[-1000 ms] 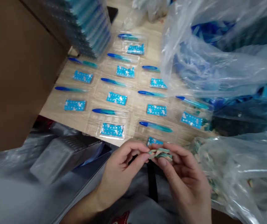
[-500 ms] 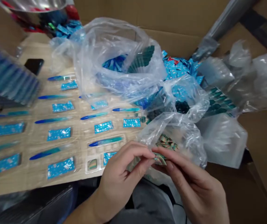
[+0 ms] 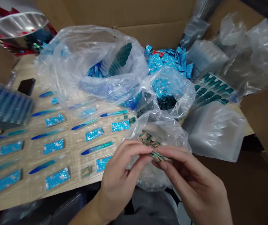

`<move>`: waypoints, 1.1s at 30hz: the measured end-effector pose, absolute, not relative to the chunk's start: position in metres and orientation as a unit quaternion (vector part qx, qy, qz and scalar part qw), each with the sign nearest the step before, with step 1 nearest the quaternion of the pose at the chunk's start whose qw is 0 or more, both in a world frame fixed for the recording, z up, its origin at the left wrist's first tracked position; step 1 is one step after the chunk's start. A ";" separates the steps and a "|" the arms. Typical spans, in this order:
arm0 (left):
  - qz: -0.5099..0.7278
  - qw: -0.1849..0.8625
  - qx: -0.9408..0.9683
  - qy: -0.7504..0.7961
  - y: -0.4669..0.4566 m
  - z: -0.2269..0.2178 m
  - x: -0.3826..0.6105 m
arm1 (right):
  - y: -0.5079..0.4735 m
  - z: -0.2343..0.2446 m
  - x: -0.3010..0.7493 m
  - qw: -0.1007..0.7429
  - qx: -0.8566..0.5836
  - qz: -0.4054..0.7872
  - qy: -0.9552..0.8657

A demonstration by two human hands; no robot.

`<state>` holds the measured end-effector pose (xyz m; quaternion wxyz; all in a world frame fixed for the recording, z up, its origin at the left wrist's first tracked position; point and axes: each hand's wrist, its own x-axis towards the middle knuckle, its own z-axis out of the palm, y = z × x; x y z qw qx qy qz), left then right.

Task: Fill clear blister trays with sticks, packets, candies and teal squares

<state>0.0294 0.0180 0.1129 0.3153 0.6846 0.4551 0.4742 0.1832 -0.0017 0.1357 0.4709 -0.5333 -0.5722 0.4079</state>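
Observation:
My left hand (image 3: 122,178) and my right hand (image 3: 197,181) meet above an open clear plastic bag (image 3: 173,128). Between their fingertips they pinch a few small striped squares (image 3: 158,157), green and tan, partly hidden by the fingers. More such striped pieces (image 3: 149,138) lie inside the bag. Left of my hands, one similar square (image 3: 85,171) sits in a compartment of a clear plastic tray. That tray also holds a blue-to-teal pen (image 3: 97,147) and a blue patterned packet (image 3: 103,163), partly covered by my left hand.
Several more trays with pens and packets (image 3: 54,146) cover the table's left part. Behind stand a large clear bag (image 3: 65,59), a smaller bag with dark green pieces (image 3: 166,102) and a heap of blue packets (image 3: 168,61). Stacked clear trays (image 3: 214,131) stand right, a phone (image 3: 26,86) left.
The view has shifted, so the table things appear lower and further left. My fingers have moved slightly on the striped squares, which now show as a small fanned bunch.

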 end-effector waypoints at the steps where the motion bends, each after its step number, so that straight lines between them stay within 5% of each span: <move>1: 0.475 0.313 0.683 0.458 0.018 0.113 0.031 | -0.001 0.135 0.183 0.484 -0.530 0.417 -0.558; 33: 0.469 0.279 0.712 0.442 0.017 0.106 0.032 | -0.008 0.127 0.186 0.481 -0.512 0.397 -0.592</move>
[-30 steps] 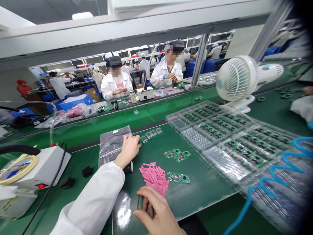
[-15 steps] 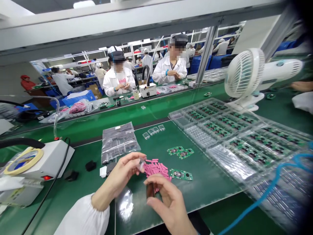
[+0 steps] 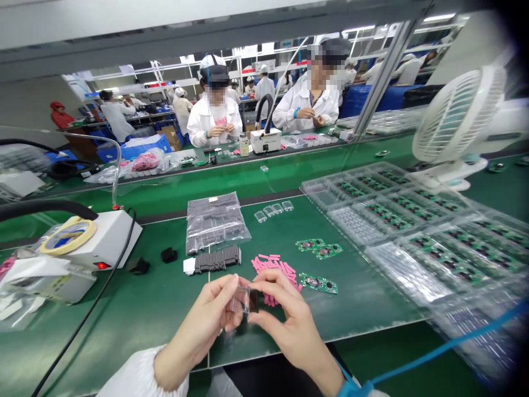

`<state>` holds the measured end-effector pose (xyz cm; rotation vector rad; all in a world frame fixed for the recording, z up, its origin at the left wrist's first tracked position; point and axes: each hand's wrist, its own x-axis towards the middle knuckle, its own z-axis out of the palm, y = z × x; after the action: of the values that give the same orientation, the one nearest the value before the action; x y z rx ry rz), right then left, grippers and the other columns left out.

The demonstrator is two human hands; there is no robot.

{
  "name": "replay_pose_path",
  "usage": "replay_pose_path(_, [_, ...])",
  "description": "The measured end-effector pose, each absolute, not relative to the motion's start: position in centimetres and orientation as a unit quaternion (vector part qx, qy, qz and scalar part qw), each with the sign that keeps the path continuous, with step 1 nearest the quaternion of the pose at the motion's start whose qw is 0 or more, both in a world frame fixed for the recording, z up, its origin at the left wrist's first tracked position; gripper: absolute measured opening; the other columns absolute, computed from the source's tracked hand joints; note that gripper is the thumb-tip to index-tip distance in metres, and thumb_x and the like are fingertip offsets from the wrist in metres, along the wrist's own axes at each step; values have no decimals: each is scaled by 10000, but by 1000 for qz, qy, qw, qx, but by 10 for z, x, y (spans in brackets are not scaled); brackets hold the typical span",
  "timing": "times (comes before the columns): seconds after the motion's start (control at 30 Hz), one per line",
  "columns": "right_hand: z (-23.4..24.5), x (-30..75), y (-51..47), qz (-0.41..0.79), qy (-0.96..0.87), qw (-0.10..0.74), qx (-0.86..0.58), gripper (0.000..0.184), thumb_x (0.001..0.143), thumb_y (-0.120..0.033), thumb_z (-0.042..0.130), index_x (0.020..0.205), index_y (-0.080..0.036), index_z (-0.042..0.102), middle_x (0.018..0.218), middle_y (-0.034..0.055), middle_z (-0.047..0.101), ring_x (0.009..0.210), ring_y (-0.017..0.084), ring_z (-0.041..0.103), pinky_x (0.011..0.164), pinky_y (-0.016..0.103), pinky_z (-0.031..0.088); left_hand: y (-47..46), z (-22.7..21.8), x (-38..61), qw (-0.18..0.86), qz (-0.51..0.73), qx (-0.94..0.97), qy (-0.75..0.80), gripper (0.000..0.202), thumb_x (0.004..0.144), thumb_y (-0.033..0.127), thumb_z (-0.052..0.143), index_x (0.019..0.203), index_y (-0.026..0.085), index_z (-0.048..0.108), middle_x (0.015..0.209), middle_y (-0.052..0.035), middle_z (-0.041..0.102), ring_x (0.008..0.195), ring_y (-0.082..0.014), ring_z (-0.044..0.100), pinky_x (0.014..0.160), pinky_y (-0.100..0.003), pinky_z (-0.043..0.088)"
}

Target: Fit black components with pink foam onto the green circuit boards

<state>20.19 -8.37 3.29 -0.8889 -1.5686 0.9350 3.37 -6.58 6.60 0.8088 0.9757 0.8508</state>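
Note:
My left hand [image 3: 215,309] is closed on a small clear plastic cover [image 3: 240,300], held between thumb and fingers. Between the fingertips of my right hand [image 3: 287,317] is a dark, thin rectangular panel [image 3: 253,301], upright against the cover's right side. Whether the panel sits inside the cover or only touches it, I cannot tell. Just beyond my right fingers lies a heap of pink strips [image 3: 275,264]. Several green circuit boards [image 3: 318,283] rest to the right of the heap. A row of dark strips [image 3: 217,259] lies beyond my left hand.
A bag of dark strips [image 3: 215,223] and several clear covers [image 3: 273,209] lie farther back. Clear trays [image 3: 374,242] with circuit boards fill the right side, near a white fan [image 3: 458,118]. A white machine [image 3: 109,240] stands left. A blue cord [image 3: 446,347] runs from my right wrist.
My hands have come together, bringing the dark panel against the clear cover. The row of dark strips now shows fully beyond my left hand. The view has shifted.

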Motion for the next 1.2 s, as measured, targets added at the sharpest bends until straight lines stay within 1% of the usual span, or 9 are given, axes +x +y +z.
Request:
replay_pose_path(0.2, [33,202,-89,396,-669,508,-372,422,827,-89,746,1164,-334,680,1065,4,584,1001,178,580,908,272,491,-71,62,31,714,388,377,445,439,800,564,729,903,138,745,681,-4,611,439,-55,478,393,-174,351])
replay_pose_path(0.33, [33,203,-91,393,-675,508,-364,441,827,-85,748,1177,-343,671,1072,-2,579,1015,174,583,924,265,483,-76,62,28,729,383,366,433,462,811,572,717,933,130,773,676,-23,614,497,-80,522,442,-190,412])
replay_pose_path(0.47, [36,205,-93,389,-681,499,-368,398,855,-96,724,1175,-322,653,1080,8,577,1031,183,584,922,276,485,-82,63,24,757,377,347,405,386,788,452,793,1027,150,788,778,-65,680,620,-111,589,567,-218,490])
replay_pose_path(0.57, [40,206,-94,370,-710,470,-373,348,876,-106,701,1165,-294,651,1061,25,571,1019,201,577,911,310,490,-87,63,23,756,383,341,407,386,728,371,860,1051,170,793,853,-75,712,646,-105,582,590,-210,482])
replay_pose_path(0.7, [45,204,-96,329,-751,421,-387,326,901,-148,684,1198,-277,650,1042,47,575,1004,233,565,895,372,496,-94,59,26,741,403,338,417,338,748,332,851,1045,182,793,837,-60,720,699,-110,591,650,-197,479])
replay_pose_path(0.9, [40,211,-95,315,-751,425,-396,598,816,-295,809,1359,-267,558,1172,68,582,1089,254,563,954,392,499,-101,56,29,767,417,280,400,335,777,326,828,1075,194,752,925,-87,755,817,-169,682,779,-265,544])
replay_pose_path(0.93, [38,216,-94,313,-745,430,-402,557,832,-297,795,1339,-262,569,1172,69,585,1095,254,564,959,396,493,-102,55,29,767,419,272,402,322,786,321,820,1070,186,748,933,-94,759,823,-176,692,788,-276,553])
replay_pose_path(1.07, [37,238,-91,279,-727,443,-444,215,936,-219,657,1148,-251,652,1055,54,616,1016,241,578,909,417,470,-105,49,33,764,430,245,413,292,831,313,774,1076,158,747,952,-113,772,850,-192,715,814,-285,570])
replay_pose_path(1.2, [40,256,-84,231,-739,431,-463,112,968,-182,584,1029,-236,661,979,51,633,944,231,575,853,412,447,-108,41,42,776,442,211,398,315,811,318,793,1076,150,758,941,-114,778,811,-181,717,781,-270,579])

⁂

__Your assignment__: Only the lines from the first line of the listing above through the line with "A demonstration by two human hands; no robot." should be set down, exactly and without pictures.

__Expected answer__:
[-1000 ms] 
[-500 ms] 
[+0 ms] 

`<move>`: waypoints, 1.1s at 30hz: the measured end-effector pose, absolute, not relative to the chunk's start: position in metres and orientation as a unit quaternion (vector part qx, qy, qz and scalar part qw), each with the sign nearest the step before, with step 1 nearest the quaternion of the pose at the chunk's start whose qw is 0 or more, both in a world frame fixed for the recording, z up, its origin at the left wrist's first tracked position; step 1 is one step after the chunk's start. A ";" separates the steps and a "|" the arms. Typical spans, in this order:
arm0 (left):
  - qz: -0.5099..0.7278
  - qw: -0.1849..0.8625
  - qx: -0.9408..0.9683
  - qy: -0.7504..0.7961
  - y: -0.4669..0.4566 m
  - z: -0.2269..0.2178 m
  - x: -0.3826..0.6105 m
arm1 (right):
  - y: -0.5079..0.4735 m
  - z: -0.2343..0.2446 m
  - x: -0.3010..0.7493 m
  - qw: -0.1007..0.7429
  - qx: -0.8566..0.5836
  - qz: -0.4054..0.7872
  - qy: -0.9552..0.8657

A demonstration by two human hands; no robot.

Nothing else is required to complete the output.